The polygenic heredity. All previously discussed types of gene relation concerned alternative traits. However, such traits as weight, pigmentation level and etc., are hard to divide on phenotypic classes. They are often called quantitative traits. Each of them is formatted under influence of several genes or polygenes. This event was named polygenic heredity or polymeria. And such genes are called polymeric genes. All polymeric genes act similarly in trait development. For example in com and oats the seeds color is determined by several genes. The level of trait expression depends on number of dominant polymeric genes that means on gene dose.
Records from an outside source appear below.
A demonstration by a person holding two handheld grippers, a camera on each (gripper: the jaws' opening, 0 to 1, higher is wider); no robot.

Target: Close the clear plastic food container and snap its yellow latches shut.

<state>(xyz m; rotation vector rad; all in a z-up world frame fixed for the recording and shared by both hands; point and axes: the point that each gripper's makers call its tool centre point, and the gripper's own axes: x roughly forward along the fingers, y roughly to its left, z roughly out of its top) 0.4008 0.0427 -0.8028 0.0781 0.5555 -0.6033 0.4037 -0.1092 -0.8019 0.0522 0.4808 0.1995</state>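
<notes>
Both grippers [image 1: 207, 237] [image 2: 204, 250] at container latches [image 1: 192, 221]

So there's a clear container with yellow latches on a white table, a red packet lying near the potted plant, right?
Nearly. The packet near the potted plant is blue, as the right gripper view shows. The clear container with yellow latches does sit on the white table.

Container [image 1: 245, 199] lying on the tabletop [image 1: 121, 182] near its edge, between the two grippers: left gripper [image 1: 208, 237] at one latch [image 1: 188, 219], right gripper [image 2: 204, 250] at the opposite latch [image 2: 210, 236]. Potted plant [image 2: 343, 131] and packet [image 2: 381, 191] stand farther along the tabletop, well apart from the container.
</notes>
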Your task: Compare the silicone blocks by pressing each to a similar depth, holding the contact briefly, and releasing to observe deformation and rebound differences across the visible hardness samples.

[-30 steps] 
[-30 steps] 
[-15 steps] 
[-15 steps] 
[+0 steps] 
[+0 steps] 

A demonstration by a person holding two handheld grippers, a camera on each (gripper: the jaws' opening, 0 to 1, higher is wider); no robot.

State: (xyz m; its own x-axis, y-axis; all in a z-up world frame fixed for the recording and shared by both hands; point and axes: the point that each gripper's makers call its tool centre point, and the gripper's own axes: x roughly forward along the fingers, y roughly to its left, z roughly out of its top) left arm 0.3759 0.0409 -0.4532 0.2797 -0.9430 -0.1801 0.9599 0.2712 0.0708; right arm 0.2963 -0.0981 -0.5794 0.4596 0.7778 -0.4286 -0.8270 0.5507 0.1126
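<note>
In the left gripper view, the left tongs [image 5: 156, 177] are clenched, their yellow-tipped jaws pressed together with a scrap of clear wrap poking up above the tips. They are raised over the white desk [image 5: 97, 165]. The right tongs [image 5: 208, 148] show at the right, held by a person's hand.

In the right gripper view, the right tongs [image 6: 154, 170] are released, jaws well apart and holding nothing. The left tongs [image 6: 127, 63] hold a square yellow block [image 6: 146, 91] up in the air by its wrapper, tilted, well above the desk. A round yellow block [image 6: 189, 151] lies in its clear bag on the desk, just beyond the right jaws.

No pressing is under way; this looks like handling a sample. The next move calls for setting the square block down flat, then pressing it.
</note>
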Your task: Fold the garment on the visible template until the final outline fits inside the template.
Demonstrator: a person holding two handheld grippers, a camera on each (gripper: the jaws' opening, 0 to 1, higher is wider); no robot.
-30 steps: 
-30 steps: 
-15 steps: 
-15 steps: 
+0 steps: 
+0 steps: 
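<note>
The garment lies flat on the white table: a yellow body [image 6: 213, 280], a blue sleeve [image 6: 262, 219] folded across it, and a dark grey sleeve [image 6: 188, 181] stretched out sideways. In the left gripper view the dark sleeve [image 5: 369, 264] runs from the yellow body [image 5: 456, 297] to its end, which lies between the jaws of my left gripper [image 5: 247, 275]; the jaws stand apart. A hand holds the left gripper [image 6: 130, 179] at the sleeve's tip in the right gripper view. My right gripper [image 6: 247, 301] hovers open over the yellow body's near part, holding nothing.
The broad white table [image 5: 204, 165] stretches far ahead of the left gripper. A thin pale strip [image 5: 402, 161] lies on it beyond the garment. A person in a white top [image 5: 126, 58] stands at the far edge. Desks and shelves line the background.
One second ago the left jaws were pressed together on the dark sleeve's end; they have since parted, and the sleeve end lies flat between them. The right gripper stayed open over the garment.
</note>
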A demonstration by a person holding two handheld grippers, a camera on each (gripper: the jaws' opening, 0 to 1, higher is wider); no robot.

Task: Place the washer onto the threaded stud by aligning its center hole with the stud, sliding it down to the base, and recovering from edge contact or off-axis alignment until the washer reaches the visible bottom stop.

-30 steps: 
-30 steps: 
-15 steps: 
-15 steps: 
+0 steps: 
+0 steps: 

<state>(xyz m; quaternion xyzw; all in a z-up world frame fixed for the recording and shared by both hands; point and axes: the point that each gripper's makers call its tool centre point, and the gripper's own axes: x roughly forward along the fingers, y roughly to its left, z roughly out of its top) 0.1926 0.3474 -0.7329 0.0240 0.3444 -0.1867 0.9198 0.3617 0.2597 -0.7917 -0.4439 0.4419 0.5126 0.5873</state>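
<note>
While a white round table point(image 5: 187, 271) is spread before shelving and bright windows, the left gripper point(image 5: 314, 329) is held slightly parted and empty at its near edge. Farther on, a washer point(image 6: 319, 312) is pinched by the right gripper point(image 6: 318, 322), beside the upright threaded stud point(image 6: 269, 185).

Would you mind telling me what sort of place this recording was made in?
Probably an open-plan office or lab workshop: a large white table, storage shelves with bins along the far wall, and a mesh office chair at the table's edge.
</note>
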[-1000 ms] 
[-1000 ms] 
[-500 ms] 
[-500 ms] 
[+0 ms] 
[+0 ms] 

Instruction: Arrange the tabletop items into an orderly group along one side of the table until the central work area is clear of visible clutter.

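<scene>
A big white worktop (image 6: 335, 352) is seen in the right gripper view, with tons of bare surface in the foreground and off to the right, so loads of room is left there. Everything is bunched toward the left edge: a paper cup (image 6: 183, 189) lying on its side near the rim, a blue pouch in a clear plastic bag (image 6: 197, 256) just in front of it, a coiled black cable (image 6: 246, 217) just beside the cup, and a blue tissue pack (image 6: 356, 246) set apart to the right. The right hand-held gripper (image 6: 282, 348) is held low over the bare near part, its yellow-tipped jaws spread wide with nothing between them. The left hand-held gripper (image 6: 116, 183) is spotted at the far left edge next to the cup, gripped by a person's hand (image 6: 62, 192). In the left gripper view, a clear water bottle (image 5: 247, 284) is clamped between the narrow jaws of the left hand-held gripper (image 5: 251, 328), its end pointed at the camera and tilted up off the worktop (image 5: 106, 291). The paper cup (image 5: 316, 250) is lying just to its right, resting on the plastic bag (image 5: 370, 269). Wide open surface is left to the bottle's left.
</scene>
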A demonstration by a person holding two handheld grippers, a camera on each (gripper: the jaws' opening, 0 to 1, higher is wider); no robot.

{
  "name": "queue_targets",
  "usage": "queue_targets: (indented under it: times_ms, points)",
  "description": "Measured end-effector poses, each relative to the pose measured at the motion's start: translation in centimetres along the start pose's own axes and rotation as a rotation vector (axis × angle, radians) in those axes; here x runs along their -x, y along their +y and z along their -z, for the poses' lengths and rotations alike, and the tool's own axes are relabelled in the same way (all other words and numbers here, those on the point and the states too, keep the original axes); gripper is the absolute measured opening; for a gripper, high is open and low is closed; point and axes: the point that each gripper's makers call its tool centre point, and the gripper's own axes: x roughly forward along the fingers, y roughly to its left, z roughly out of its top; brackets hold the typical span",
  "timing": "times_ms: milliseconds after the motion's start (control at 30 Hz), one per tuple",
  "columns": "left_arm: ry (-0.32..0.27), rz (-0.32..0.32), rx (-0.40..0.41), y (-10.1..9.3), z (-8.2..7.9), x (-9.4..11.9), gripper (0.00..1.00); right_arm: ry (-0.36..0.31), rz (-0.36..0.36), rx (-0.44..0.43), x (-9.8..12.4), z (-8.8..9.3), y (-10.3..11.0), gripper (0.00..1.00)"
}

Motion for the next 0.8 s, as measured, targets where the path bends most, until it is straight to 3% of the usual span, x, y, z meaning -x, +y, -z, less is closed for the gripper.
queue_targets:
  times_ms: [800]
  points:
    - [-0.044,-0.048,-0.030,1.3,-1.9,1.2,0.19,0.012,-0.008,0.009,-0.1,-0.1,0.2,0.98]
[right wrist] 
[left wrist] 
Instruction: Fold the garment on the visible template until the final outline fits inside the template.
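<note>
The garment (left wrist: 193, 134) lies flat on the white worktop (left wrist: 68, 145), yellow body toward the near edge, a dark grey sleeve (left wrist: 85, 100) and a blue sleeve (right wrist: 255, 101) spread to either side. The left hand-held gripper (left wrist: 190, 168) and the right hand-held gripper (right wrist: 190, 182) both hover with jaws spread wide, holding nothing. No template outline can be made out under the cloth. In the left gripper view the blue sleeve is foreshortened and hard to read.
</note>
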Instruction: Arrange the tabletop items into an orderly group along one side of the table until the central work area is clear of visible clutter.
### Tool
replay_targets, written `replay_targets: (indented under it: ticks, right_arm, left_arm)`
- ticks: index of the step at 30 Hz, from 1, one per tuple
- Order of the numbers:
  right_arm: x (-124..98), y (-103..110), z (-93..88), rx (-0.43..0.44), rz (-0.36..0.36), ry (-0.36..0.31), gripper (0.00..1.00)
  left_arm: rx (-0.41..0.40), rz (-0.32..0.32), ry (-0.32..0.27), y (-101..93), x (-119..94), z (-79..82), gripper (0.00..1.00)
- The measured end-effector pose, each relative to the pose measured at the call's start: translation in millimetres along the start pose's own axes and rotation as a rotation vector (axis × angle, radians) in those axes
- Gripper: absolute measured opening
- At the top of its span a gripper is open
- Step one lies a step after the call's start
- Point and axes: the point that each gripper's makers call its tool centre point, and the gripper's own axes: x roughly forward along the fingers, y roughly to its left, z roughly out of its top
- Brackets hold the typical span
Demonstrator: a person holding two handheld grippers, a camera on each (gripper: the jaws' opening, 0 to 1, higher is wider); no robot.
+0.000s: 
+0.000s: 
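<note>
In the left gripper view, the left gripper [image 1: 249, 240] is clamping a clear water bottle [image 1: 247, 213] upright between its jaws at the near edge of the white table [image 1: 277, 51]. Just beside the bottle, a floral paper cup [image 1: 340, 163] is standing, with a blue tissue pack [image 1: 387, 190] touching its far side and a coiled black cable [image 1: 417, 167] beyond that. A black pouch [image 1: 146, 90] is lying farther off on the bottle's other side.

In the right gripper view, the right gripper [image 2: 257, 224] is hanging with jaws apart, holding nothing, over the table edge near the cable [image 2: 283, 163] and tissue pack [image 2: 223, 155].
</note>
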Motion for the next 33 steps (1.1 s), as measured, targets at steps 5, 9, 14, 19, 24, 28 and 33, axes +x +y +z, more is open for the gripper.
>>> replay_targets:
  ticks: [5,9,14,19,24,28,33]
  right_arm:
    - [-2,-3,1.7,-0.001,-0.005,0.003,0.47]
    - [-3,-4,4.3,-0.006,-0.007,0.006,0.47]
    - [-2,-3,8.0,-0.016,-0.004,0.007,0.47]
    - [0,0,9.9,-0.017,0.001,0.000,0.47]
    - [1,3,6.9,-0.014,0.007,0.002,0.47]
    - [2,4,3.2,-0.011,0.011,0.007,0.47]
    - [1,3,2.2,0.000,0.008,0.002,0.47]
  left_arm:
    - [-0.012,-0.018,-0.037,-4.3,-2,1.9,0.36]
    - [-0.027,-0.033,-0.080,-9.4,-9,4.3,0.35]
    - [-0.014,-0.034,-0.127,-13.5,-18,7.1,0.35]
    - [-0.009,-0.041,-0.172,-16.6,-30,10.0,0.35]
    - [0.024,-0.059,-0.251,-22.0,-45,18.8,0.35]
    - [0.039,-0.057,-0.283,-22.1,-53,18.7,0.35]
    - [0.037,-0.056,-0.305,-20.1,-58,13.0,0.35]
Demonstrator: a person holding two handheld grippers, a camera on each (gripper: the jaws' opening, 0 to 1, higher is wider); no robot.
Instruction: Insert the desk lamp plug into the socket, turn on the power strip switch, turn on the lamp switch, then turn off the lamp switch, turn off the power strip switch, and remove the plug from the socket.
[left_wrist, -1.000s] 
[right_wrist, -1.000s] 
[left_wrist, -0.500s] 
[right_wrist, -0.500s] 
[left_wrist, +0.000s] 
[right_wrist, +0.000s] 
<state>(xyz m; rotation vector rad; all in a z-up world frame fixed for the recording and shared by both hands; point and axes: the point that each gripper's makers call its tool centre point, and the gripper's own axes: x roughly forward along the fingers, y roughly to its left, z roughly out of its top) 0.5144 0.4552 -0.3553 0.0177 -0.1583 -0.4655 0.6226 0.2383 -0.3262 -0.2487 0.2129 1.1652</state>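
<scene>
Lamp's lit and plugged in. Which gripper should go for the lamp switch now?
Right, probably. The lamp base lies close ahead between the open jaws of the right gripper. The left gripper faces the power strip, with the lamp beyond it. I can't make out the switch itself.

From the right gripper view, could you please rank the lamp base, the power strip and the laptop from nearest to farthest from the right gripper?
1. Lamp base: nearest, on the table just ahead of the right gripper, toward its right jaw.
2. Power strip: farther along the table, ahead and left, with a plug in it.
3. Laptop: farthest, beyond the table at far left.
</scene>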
The human height is determined by interaction of three allelic gene pairs, using principle of cumulative polymeria: A and a, В and b, C and c. Individuals with genotype aabbcc have a smallest height (around 150 cm), but individuals with genotype AABBCC have highest height (around 180 cm). Heterozygous height will depend on dominant genes number.

There are four dominant genes PI, P2, P3 and P4, which are presented in double dose. They are responsible for the integuments pigmentation intensity. If all genes in genotype are dominant, skin pigmentation is maximal like in native Africans (P1P1P2P2P3P3P4P4). If all genes are recessive, skin pigmentation is minimal like in European Caucasians (p1p1p2p2p3p3p4p4). Mulatto’s pigmentation depends on dominant genes number.

Polygenic heredities are directed by following rules:
- Variations of quantitative traits depend on dominant genes number of polymeric genes.
- The measurement of traits diversity is amplitude of traits variation.
- The limits of variation of quantitative traits are under genetic control.
- The amplitude of traits variation corresponds with polygenes number in species genotype. The more polygenes are in genotype, the larger amplitude of traits variation the species has.